Abdul Qadir al-Jailani adalah seorang tokoh yang keras berpegang teguh pada kebenaran dan prinsip perjuangannya. Dia tidak segan-segan memberi nasihat kepada penguasa, bahkan kepada khalifah sekallipun. Pada waktu Khalifah al-Muktafi (531 – 555 H/1136 – 1160 M) dari Bani Seljuk mengangkat ibnu Muzahim yang dikenal sebagai seorang yang lalim sebagai hakim, Abdul Qadir al-Jailani naik mimbar dan berpidato yang isinya antara lain: “Wahai Amirulmukminin, Tuan angkat seorang yang terkenal paling lalim menjadi kadi bagi kaum muslimin. Apakah jawaban Tuan nanti bila ditanya hal itu oleh Tuhan Yang Maha Penyayang?” Khalifah gemetar dan menangis mendengar khotbah tersebut. Ia langsung memecat kadi yang diangkatnya itu.
Abdul Qadir al-Jailani menyeru murid-muridnya untuk bekerja keras dalam kehidupannya. Tarekat tidak berarti membelakangi kehidupan. Ia berkata: “Sembahlah olehmu Allah Azza Wajalla (Allah Yang Maha Baik dan Maha Mulia). Mintalah pertolongan agar diberikan kerja yang halal untuk memperkuat ibadah kepada-Nya.”

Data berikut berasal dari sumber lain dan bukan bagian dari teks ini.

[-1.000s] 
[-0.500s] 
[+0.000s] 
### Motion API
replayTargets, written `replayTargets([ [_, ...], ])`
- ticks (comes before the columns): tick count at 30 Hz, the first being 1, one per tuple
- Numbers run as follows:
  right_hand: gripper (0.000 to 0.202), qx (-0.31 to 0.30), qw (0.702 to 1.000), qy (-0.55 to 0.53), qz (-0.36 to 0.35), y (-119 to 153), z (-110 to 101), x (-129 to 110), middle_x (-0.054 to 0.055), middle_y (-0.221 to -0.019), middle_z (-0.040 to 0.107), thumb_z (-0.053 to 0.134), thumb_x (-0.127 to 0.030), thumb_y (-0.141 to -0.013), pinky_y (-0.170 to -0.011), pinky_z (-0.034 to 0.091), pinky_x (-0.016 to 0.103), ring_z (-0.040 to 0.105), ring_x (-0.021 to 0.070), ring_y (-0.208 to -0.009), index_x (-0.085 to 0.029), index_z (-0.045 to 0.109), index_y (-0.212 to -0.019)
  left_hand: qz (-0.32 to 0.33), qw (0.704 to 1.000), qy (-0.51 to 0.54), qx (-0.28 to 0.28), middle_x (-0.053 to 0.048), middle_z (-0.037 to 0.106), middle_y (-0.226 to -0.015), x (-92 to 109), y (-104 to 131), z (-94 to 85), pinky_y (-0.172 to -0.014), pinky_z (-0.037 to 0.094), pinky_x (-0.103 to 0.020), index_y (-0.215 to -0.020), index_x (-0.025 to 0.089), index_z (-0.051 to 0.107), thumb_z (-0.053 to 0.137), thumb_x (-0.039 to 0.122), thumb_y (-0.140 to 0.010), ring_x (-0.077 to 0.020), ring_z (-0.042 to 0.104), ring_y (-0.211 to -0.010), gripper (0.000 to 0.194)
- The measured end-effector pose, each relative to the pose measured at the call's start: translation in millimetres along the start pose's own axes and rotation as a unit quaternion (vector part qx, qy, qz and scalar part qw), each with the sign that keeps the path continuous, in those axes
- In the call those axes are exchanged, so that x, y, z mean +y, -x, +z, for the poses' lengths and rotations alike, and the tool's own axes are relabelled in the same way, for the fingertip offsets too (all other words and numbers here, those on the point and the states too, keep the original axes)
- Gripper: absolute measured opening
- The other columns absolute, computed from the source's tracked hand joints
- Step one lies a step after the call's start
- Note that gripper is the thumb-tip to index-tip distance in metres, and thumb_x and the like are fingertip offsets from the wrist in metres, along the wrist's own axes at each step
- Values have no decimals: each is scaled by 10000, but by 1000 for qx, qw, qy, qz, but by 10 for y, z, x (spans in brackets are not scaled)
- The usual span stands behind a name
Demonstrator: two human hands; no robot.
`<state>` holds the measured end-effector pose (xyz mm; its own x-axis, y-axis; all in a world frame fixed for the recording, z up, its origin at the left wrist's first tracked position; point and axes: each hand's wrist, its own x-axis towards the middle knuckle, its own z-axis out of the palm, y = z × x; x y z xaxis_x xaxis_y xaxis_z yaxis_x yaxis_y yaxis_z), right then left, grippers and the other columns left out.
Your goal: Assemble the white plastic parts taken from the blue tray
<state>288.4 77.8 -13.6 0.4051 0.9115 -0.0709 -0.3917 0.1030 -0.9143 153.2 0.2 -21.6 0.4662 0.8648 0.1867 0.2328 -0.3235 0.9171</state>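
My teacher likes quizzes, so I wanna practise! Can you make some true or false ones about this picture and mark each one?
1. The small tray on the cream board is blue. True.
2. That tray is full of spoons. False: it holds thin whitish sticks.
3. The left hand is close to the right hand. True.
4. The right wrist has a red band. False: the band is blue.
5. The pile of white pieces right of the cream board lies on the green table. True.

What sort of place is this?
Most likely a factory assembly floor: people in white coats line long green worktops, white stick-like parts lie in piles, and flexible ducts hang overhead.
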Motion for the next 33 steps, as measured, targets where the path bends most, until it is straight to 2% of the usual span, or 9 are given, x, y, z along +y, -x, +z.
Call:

Dengan ilmu dan kepribadiannya yang utuh, Abdul Qadir al-Jailani mendapat sanjungan dari berbagai pihak. Ibnu Araby menganggap Abdul Qadir al-Jailani sebagai seorang yang pantas menjadi wali qutub (pemimpin para wali) pada masanya. Abu Hasan an-Nadwi, seorang ahli sejarah, mengatakan sebagai berikut: “Abdul Qadir al-Jailani telah menyaksikan apa yang telah menimpa umat Islam pada masanya. Mereka hidup terpecah-belah dan saling bermusuhan. Cinta dunia telah mendominasi mereka di samping berbut kehormatan di sisi raja dan sultan. Manusia sudah berpaling pada materi, jabatan, dan kekuasaan. Mereka berkeliling di sekitar penguasa dan mengkultuskannya. Syekh Abdul Qadir al-Jailani hidup di tengah-tengah mereka. Akan tetapi, dia menjauhkan diri dari semua itu dengan fisik dan mentalnya. Dia bahkan menghadapinya dengan memberikan nasihat, bimbingan, dakwah, dan pendidikan untuk memperbaiki jiwa kaum muslimin dan membersihkannya.”
Tarekat Kadiriah yang dirintis Abdul Qadir al-Jailani berpusat di Baghdad. Cabang-cabangnya tersebar di mana-mana, termasuk di Indonesia, sehingga tarekat ini merupakan suatu organisasi atau pergerakan.
Abdul Qadir al-Jailani terkenal sangat saleh dan mempunyai sifat warak. Makamnya di Baghdad masih ramai dikunjungi orang. Dikatakan salah satu sifatnya yang unik adalah ia dapat membedakan sufi yang palsu dan yang asli hanya dengan mencium baunya.